Work instructions - In this material, which lines include the string "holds"? Show them.

The data -
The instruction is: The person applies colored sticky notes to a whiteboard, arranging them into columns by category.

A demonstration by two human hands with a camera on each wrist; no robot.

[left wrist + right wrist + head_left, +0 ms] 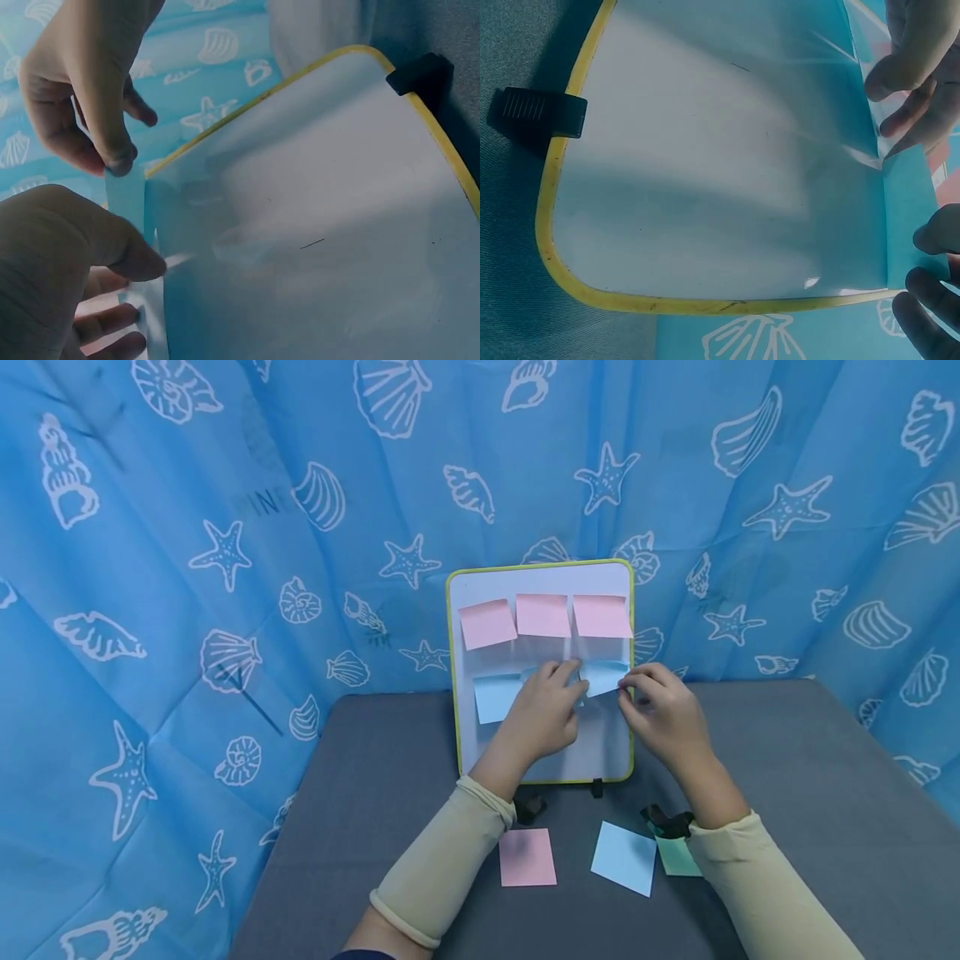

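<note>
- The right hand (pixel 663 710) pinches a blue note (pixel 602 678) between thumb and fingertips, at the note's lower corner, toward 4 o'clock on that sheet.
- This pinched note sits at 3 o'clock from the middle of the whiteboard (pixel 551 760), in front of its surface (how much of it sticks there, I cannot tell).
- The left hand (pixel 543 710) grasps nothing that shows; its fingers reach out loosely over the middle of the board, fingertips at the pinched note's 9 o'clock edge.
- Under the left hand lies a second blue note (pixel 529 674), mostly hidden by the fingers.
- A third blue note (pixel 495 697) hangs between 8 and 9 o'clock on the board, just beside the left hand.
- Three pink notes (pixel 542 615) form a row above, at 10, 12 and 2 o'clock (the 10 o'clock one slightly tilted).
- On the grey table (pixel 360 860), a loose pink note (pixel 528 857) lies at 6 o'clock from the board, a loose blue note (pixel 624 858) at 5, and a green note (pixel 677 857) between 4 and 5 (partly behind the right sleeve (pixel 765 885)).
- A black clip (pixel 597 788) grips the board's yellow rim (pixel 540 782) between 5 and 6 o'clock.
- A blue curtain (pixel 285 577) with white shells and starfish spans 9 through 3 o'clock behind.
</note>
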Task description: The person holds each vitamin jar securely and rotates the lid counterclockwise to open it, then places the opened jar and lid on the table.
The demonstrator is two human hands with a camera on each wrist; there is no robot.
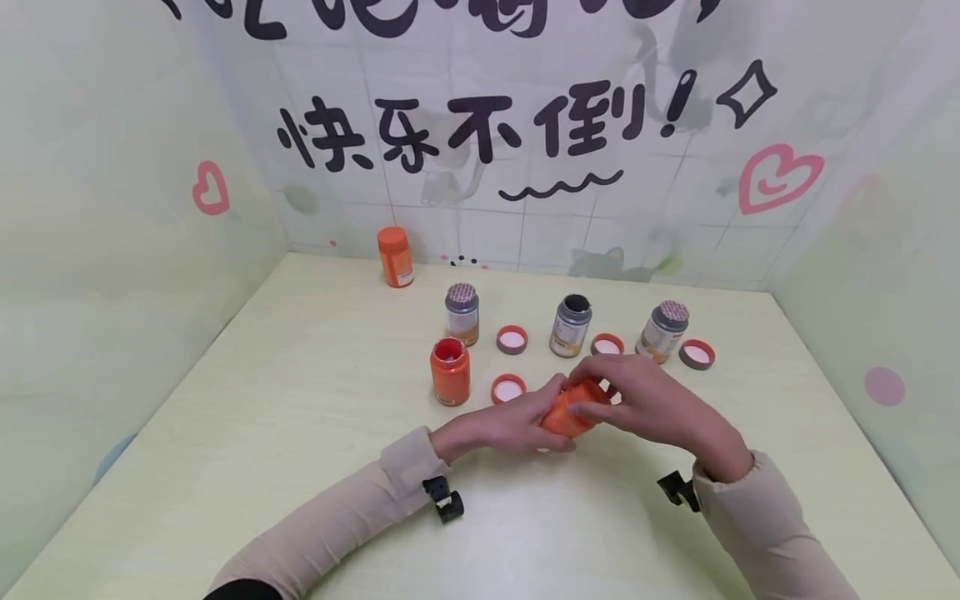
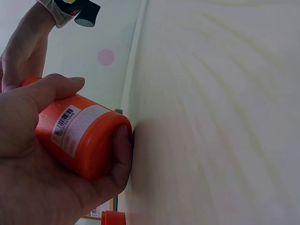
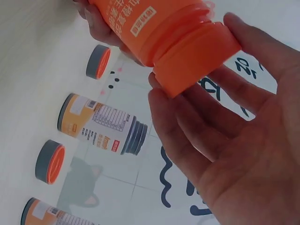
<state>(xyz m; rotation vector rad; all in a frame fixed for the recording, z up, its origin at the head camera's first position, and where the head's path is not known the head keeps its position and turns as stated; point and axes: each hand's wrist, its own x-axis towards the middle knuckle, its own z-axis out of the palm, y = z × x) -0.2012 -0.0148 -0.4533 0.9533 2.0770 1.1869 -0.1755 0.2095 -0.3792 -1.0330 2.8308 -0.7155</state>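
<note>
Head view: left hand (image 1: 517, 421) grips an orange screw-top bottle (image 1: 570, 412), right hand (image 1: 641, 396) its cap (image 3: 199, 61), three grey bottles (image 1: 570, 329) beyond.

The pale table (image 1: 337, 392) carries, beyond the left hand (image 1: 517, 423) and the right hand (image 1: 651, 400), three grey bottles (image 1: 570, 329) and three caps (image 1: 513, 339) near them. Beyond the left hand there are also another cap (image 1: 507, 388), an open orange bottle (image 1: 451, 377) and, farthest, a closed orange bottle (image 1: 396, 258).

We see a near orange bottle (image 3: 152, 28) with an orange lid (image 3: 199, 58), a far grey bottle (image 3: 101, 123) with a white-and-orange label (image 3: 110, 127), a pale yellow table (image 1: 315, 375) and, far right, a pink heart (image 1: 777, 185).
</note>
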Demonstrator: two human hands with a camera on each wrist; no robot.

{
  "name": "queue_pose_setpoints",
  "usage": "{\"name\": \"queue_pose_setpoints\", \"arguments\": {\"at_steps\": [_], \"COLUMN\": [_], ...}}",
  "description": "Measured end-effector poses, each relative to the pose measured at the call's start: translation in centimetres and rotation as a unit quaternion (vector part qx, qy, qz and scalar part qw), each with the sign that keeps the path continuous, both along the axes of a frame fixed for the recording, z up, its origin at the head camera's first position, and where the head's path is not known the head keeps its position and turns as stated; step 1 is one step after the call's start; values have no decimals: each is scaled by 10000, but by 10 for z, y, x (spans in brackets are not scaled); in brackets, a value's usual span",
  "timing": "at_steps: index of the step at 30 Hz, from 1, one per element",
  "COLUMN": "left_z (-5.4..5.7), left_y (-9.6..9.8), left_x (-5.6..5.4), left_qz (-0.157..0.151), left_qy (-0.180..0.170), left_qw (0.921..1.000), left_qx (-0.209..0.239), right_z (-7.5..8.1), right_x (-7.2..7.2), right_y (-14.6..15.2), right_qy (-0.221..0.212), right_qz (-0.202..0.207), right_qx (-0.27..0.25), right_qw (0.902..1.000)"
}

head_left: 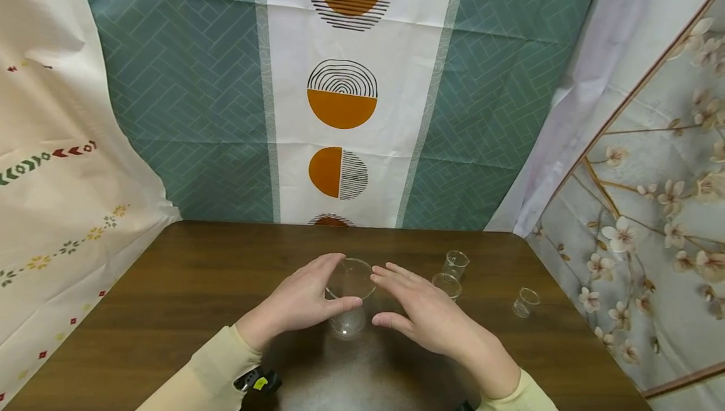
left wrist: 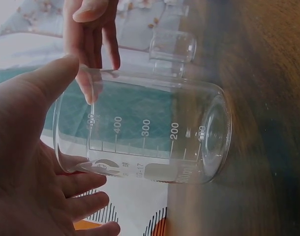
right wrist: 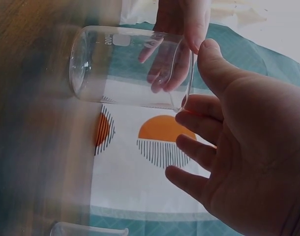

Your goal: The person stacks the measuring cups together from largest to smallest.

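A large clear beaker (left wrist: 150, 137), seemingly empty, stands upright on the wooden table (head_left: 215, 272) between my left hand (head_left: 306, 296) and right hand (head_left: 426, 311), which are apart beside its rim, fingers loosely extended; I cannot tell whether they touch it. To its right, untouched, stand a medium beaker (head_left: 447, 285), a small beaker (head_left: 455, 266) and the smallest beaker (head_left: 527, 303), no contents visible. Placement looks done; gripping or releasing seems unfinished.

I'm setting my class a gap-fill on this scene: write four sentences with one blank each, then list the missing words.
1. The large glass beaker stands ____ the left hand and the right hand.
2. On its printed scale, the number midway from 200 to 400 is ____.
3. Besides it, ____ smaller glass beakers are on the table.
4. The solid half of each half-filled circle on the hanging cloth is ____.

Missing words: between; 300; three; orange.
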State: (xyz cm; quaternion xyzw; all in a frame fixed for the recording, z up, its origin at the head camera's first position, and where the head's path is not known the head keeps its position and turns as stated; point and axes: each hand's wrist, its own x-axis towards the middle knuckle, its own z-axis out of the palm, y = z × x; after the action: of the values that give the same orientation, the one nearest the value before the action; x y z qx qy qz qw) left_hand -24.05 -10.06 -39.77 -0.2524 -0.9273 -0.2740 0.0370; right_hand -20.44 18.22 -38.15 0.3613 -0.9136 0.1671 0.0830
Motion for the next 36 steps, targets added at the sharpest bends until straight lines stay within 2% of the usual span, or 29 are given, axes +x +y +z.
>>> {"name": "queue_pose_setpoints", "arguments": {"at_steps": [9,19,36], "left_z": [1,-1,1], "left_y": [1,2,1], "left_x": [1,1,0], "left_qz": [78,29,-21], "left_qy": [-41,-23,-99], "left_qw": [10000,10000,9999], "left_qx": [-12,32,27], "right_z": [3,6,24], "right_x": [-1,-2,-13], "right_y": [3,9,41], "right_qy": [59,-98,-436], "right_qz": [-15,-163,-846], "right_qx": [46,81,-66], "right_qw": [10000,9998,9954]}}
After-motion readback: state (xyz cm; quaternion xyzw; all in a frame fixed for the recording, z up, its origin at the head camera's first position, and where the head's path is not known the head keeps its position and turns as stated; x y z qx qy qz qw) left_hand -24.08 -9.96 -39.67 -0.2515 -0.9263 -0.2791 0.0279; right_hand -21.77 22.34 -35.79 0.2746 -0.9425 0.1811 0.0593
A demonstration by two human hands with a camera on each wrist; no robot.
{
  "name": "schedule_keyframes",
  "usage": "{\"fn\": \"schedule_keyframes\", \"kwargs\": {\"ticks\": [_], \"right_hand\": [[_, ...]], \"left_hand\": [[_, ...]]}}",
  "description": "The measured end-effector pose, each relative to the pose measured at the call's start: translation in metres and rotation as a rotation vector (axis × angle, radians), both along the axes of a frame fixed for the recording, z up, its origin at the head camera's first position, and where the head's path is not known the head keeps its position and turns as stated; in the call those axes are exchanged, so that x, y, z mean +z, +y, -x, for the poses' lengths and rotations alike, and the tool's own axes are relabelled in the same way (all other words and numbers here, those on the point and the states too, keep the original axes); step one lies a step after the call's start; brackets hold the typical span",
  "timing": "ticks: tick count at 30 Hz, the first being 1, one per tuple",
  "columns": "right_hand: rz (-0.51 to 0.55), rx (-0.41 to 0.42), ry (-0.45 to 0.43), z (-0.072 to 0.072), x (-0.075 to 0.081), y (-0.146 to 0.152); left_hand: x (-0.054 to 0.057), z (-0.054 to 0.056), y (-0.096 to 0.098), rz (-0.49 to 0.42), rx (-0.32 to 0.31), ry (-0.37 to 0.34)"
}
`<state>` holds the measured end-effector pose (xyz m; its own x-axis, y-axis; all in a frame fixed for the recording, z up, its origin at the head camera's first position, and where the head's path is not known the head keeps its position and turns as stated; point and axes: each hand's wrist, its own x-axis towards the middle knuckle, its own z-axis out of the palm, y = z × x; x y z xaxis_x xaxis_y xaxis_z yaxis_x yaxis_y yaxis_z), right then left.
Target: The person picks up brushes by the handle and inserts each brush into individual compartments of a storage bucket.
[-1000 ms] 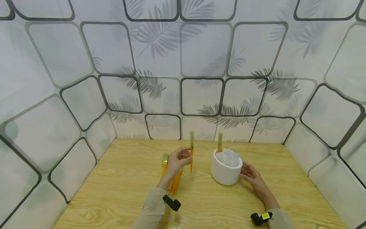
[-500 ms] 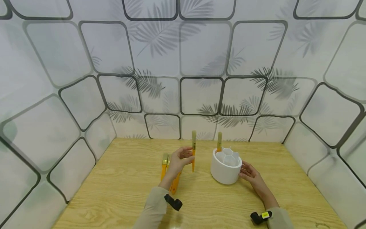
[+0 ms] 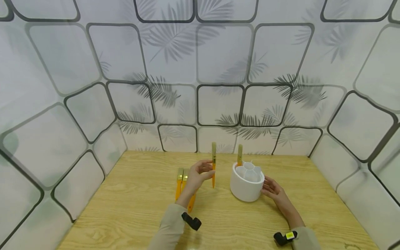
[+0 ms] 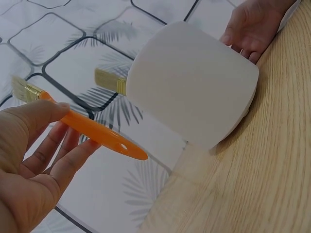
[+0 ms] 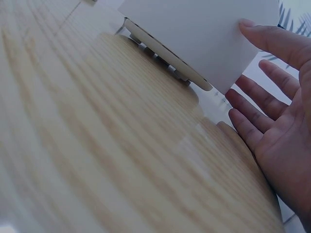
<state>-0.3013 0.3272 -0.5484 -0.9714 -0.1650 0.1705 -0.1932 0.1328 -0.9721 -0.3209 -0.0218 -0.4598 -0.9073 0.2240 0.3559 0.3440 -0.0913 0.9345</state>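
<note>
My left hand (image 3: 197,177) pinches a paintbrush (image 4: 90,127) by its orange handle, thumb on one side and fingers on the other. In the head view the brush stands upright with its pale bristles on top, left of a white round brush holder (image 3: 245,189). The holder has a divided insert (image 3: 250,172), and a second paintbrush (image 3: 240,153) stands in its back left part, bristles up. At the holder's right side is my right hand (image 3: 276,193); in the right wrist view its thumb touches the wall and its fingers are loosely extended.
Several more orange-handled paintbrushes (image 3: 180,178) lie on the wooden table (image 3: 125,205), partly hidden under my left forearm. Patterned white walls (image 3: 218,104) close off the back and both sides. Small feet (image 5: 158,59) show beneath the holder.
My left hand has moved slightly right with the paintbrush, nearer the holder, uncovering more of the brushes lying on the table. The right hand and the holder have stayed in place.
</note>
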Motion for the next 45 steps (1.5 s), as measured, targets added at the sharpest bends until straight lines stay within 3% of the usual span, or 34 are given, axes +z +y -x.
{"fn": "schedule_keyframes", "kwargs": {"ticks": [6, 16, 24, 34, 45], "right_hand": [[-0.004, 0.0, -0.004, 0.0, -0.001, 0.001], [0.029, 0.03, 0.002, 0.001, -0.003, 0.001], [0.024, 0.018, -0.011, 0.0, -0.003, 0.001], [0.027, 0.016, -0.001, 0.0, 0.0, 0.0], [0.035, 0.029, 0.008, 0.0, -0.001, 0.0]], "left_hand": [[-0.002, 0.0, 0.001, -0.002, -0.004, 0.103], [0.008, -0.002, 0.007, 0.05, 0.025, 0.007], [0.032, -0.019, 0.01, 0.076, 0.013, 0.013], [0.038, -0.021, 0.014, 0.087, 0.016, 0.053], [0.042, -0.02, 0.019, 0.062, -0.012, 0.039]]}}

Task answer -
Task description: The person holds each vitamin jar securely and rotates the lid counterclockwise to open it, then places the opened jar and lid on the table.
`<state>` holds the measured end-effector pose (xyz m; its own x-axis, y-axis; all in a frame fixed for the recording, z up, its origin at the head camera's first position, and where the head's path is not known the head keeps its position and turns as stated; point and axes: each hand's wrist, its own x-axis towards the middle knuckle, its own z-axis out of the palm, y = z × x; x y z xaxis_x xaxis_y xaxis_z yaxis_x yaxis_y yaxis_z), right then left.

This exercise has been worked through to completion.